The basic format is that Mazza sets out to explore what she characterizes as her sexual dysfunction, which she intends to both confess and try to explain (to herself and to us), through an examination of her sexual and emotional history. But as she’s working on the book, she gets back in touch with a high school boyfriend, and the story she thinks she remembers starts to change. She begins to include the story of their current emailing, along with old journal entries, earlier draft versions of the same chapters, and excerpts from her previous published books, which have fictional versions of real events, remembered and re-created at different points in time.
A strange note: The book was supposed to come out in fall 2013, and a cover was released and some advance reviews came in, but due to problems with the publisher, it was finally published with a different cover in April 2014.
Most of the other writing on the book has addressed its feminism and sexual politics—Mazza is a well-respected writer of experimental literary fiction with 17 books to her name, known for graphic sexual content and a feminist bent. A previous novel was titled Is it Sexual Harassment Yet? She edited a collection of “chick lit” before that was a term that meant a pink-shoe. And yet in this book she confesses that she has or had vaginismus (a spasming condition that makes penis-in-vagina sex painful) and has never had an orgasm. She also admits to many un-modern-feminist thoughts, like considering herself to be frigid, and thinking her body is dirty.

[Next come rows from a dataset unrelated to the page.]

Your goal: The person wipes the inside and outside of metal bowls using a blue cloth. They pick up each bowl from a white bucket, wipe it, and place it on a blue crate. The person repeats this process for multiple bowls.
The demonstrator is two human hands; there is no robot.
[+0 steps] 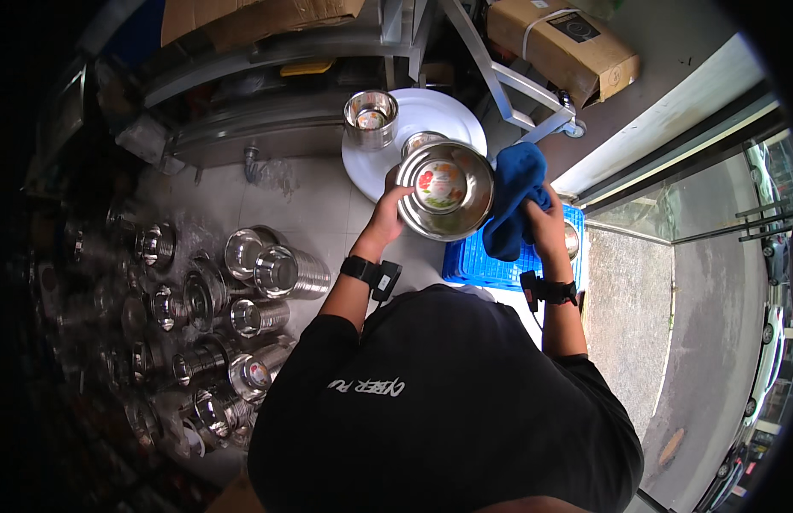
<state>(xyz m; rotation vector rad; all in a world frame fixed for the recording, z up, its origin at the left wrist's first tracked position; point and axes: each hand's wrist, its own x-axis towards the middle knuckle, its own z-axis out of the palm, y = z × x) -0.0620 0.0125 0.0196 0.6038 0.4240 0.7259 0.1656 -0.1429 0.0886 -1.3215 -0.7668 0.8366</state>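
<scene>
My left hand (389, 215) grips the left rim of a shiny stainless steel bowl (470, 192), whose inner base carries a colourful flower-patterned sticker. A blue cloth (513, 192) hangs from my right hand (545, 221), close beside the bowl's right rim. Behind the bowl, a round white table top or stool (448, 106) bears a steel container (372, 136) at its left, with another steel bowl (422, 140) partly hidden by the one I hold. Below the cloth is a blue plastic crate (477, 266), with part of a metal vessel (570, 240) showing at its right side.
Many stacked steel bowls and pots (294, 272) cover the floor to my left, some among clear plastic wrap. A metal frame on casters (518, 96) and a strapped cardboard box (563, 48) stand ahead right. A metal shelf (274, 61) runs ahead left; a doorway opens onto pavement (627, 308).
</scene>
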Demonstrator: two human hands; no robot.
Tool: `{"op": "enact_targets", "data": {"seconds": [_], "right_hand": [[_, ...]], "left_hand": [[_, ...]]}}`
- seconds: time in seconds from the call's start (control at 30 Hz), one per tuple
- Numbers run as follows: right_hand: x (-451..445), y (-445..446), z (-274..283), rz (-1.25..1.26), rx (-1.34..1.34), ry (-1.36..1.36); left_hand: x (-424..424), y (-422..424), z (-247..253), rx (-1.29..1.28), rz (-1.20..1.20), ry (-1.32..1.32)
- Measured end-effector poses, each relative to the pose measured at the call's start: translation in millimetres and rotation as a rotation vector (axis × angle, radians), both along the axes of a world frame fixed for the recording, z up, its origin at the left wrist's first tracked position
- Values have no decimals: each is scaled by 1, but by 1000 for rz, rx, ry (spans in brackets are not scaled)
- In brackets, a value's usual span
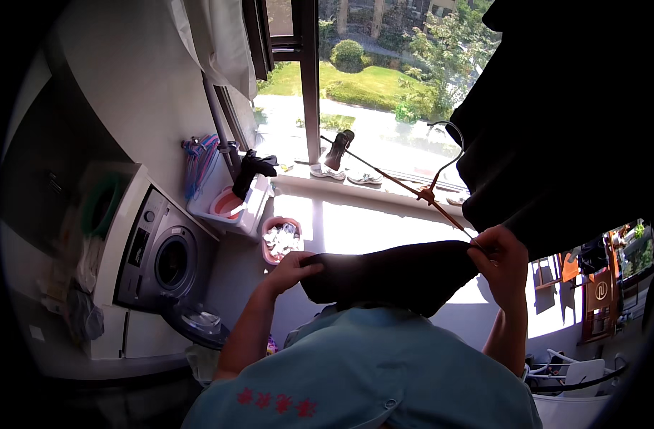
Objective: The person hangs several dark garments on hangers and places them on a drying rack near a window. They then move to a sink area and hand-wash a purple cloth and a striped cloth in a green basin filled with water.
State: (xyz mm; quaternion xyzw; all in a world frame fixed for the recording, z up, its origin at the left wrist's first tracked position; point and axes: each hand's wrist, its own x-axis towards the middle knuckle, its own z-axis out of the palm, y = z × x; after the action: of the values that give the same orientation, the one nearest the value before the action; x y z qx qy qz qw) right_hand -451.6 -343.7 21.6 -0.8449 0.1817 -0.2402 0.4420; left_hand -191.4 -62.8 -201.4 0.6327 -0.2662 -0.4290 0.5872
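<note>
A piece of black cloth, seemingly a garment (391, 273), is stretched across in front of my chest. My left hand (294, 273) pinches its left corner. At the opposite corner, my right hand (499, 260) grips the cloth's edge together with the lower end of a thin orange-brown clothes hanger (426, 194). The hanger slants up and to the left from those fingers, its metal hook standing free at the top. The cloth hangs below the hanger, and its lower part is hidden against my blue-green shirt (370, 364).
Large dark fabric (568, 118) hangs at upper right. A front-loading washing machine (161, 257) with its door open stands left. Beside it are a white tub (252, 222), bundled hangers (202, 161) and a pink basket (267, 252) holding laundry. Shoes (327, 171) line the windowsill.
</note>
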Motion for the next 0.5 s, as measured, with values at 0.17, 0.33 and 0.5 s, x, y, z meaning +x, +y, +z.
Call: {"op": "enact_targets", "data": {"seconds": [0.17, 0.33, 0.5], "right_hand": [[-18, -16, -19, -20, -114, 14], [-38, -20, -34, -37, -54, 49], [-48, -21, -41, -26, -36, 35]], "left_hand": [[14, -5, 47, -242, 538, -240], [4, -14, 164, -25, 279, -701], [13, -16, 176, 95, -66, -1002]]}}
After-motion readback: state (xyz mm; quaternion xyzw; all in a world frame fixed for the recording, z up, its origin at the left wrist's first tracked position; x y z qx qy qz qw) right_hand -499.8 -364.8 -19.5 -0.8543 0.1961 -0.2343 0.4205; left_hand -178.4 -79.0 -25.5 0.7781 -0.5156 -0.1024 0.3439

Her honesty is brave, rare, and hopefully might be helpful to other women who suffer from the same problems. Mazza found talk-therapy to be useless and something called Pelvic Floor Therapy helpful in decreasing the pain during sex. It’s refreshing to hear a woman—especially an older woman—speak honestly about sex, especially when she’s admitting to the uncoolness of not liking it. As she points out, we usually hear from women who are having too much sex, and though this is presented as a flaw, “isn’t the unspoken aura that these women are—for the same reasons—exotic, worldly, exciting, charismatic, provocative…or just plain cool?”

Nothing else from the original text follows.